[WORK TASK]: Count the lines below that contain the word "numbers", and give only that number.

[DATASET CONTENT]:
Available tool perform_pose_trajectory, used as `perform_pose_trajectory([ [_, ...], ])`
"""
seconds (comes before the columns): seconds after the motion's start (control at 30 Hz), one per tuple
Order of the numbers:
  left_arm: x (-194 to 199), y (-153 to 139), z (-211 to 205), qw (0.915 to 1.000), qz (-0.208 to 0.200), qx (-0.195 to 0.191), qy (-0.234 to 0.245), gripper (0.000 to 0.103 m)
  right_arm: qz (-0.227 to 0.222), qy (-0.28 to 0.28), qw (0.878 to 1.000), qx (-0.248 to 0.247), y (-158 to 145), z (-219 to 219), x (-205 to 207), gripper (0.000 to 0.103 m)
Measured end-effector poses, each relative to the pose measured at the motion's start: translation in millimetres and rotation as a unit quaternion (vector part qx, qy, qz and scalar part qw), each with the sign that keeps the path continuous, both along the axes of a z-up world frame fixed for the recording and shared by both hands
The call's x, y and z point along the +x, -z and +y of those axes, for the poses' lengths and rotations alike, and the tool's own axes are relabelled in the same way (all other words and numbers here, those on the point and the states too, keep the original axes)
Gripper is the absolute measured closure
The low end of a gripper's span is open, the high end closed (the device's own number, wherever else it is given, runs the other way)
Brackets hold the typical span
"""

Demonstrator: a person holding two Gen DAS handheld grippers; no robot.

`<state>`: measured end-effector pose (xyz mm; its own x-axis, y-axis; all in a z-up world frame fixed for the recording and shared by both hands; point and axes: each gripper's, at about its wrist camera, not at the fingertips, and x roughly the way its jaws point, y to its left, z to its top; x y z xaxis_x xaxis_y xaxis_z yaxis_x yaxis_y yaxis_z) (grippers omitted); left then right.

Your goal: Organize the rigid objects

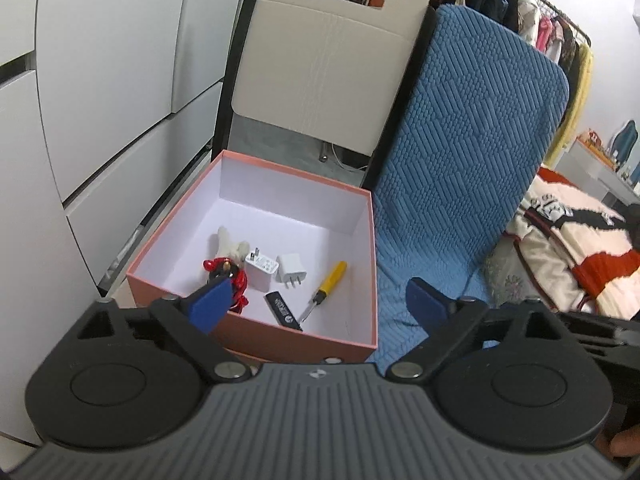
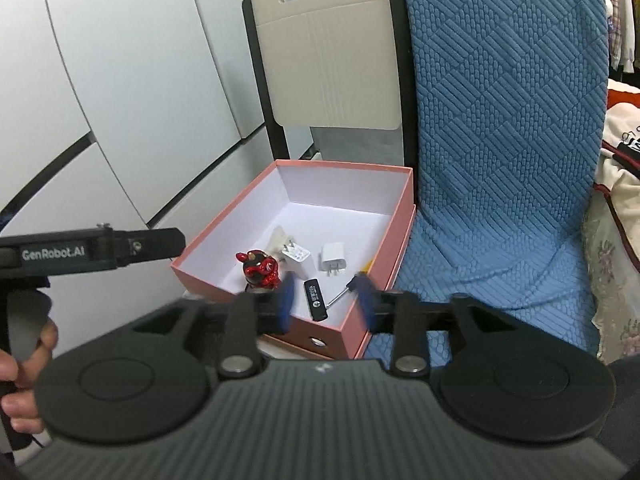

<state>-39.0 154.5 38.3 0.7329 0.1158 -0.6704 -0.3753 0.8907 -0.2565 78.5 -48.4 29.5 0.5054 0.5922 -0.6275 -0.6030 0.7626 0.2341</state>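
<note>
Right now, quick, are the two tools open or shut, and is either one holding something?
Left tool: open wide, holding nothing.
Right tool: open, blurry, nothing between its fingers.

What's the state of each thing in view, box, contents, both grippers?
pink box: open, no lid on it.
red figurine: in box, standing upright.
yellow screwdriver: lying flat in box.
black USB stick: lying flat in box.
white charger: lying in box, prongs exposed.
left gripper: open, holding nothing.
right gripper: open, holding nothing, fingers motion-blurred.
</note>
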Motion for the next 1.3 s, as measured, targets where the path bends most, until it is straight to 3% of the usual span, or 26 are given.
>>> perform_pose_trajectory([
  [0.07, -3, 2, -5, 0.9999, 0.004, 0.013, 0.000, 0.004, -0.009, 0.006, 1.000, -0.003, 1, -3, -4, 0.025],
  [0.13, -6, 4, -7, 0.9998, 0.003, 0.020, -0.003, 0.001, -0.011, 0.009, 1.000, -0.003, 3, -7, -5, 0.017],
  [0.57, -3, 16, -6, 0.9996, 0.009, 0.022, -0.016, 0.000, -0.013, 0.014, 0.999, -0.031, 8, -9, -3, 0.017],
  [1.3, 4, 35, -9, 0.9991, 0.021, 0.025, -0.027, 0.000, -0.007, 0.014, 0.999, -0.028, 23, -15, 13, 0.017],
])
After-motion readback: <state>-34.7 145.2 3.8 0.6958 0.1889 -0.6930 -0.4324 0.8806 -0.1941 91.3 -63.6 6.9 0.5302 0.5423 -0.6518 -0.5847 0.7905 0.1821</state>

[RESULT OF THIS TASK]: 2